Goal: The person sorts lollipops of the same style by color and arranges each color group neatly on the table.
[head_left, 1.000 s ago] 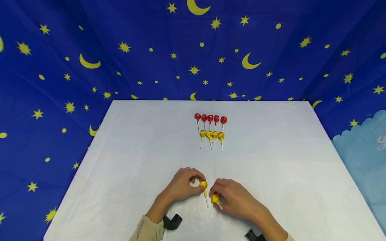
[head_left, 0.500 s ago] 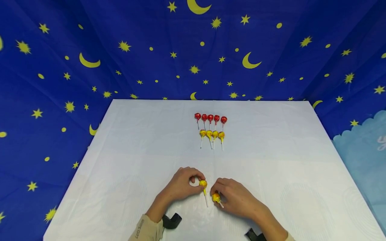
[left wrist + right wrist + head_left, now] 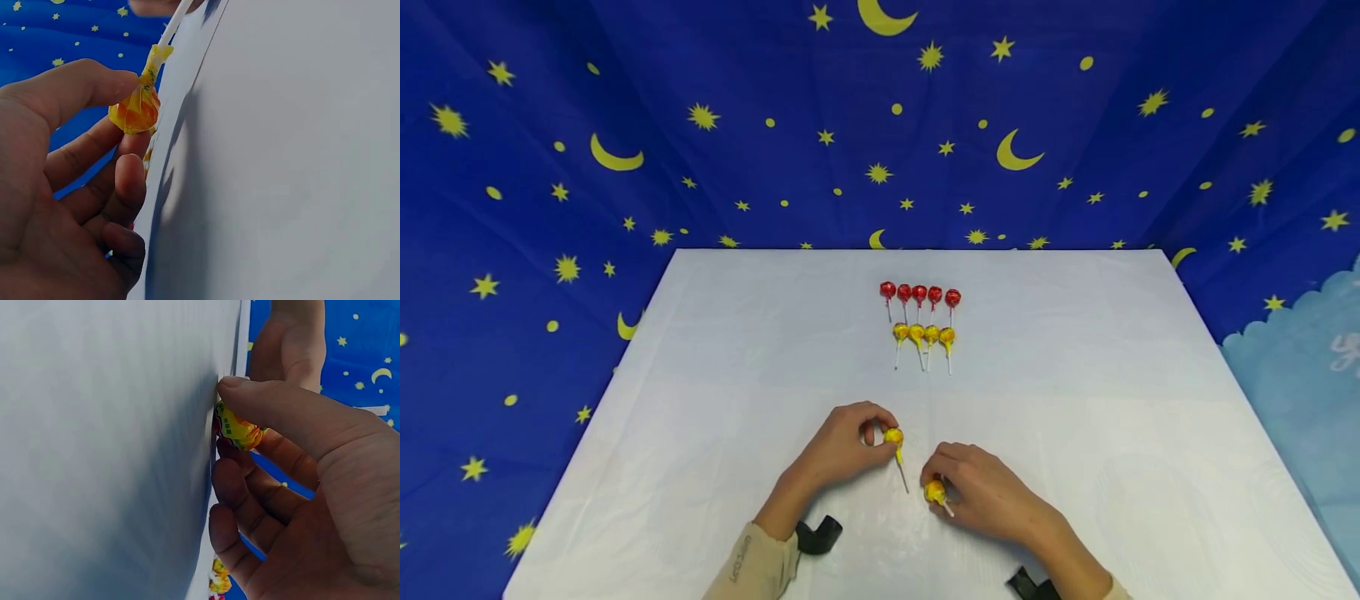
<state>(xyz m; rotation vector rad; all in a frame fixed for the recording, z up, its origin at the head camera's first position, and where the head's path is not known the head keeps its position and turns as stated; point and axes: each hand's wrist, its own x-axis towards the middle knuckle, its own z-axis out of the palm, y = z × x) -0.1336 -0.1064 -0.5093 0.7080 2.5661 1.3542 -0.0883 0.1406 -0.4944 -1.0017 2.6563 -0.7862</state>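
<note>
White table (image 3: 715, 350), lollipop rows (image 3: 920, 325)

On the white table (image 3: 700, 400) the left hand (image 3: 842, 442) pinches a yellow lollipop (image 3: 892, 437) by its head — stick pointing toward the person. Just beside it, the right hand (image 3: 981, 492) grips another yellow lollipop (image 3: 935, 492). Farther back lie five red lollipops (image 3: 920, 293) above four yellow ones (image 3: 922, 334).
</note>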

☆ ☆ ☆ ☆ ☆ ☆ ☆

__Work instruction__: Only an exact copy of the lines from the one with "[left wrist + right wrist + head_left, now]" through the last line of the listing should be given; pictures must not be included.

__Answer to this problem__:
[left wrist + right wrist + head_left, now] 
<state>(xyz m; rotation vector rad; all in a frame fixed for the recording, z up, its origin at the head camera's first position, and where the head's path is not known the head keeps its position and turns as stated; point and axes: each hand's wrist, its own x-axis towards the middle knuckle, its own z-axis out of the palm, y = z × x) -0.1336 -0.1064 -0.5093 0.7080 2.5661 1.3542 -0.0883 0.1406 -0.4944 -1.0017 2.6563 -0.7862</state>
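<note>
White table (image 3: 715, 350), lollipop rows (image 3: 920, 325)

On the white table (image 3: 700, 400) the left hand (image 3: 842, 442) pinches a yellow lollipop (image 3: 892, 437) by its head — stick pointing toward the person. Just beside it, the right hand (image 3: 981, 492) grips another yellow lollipop (image 3: 935, 492). Farther back lie five red lollipops (image 3: 920, 293) above four yellow ones (image 3: 922, 334).
</note>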

What the exercise required is now done.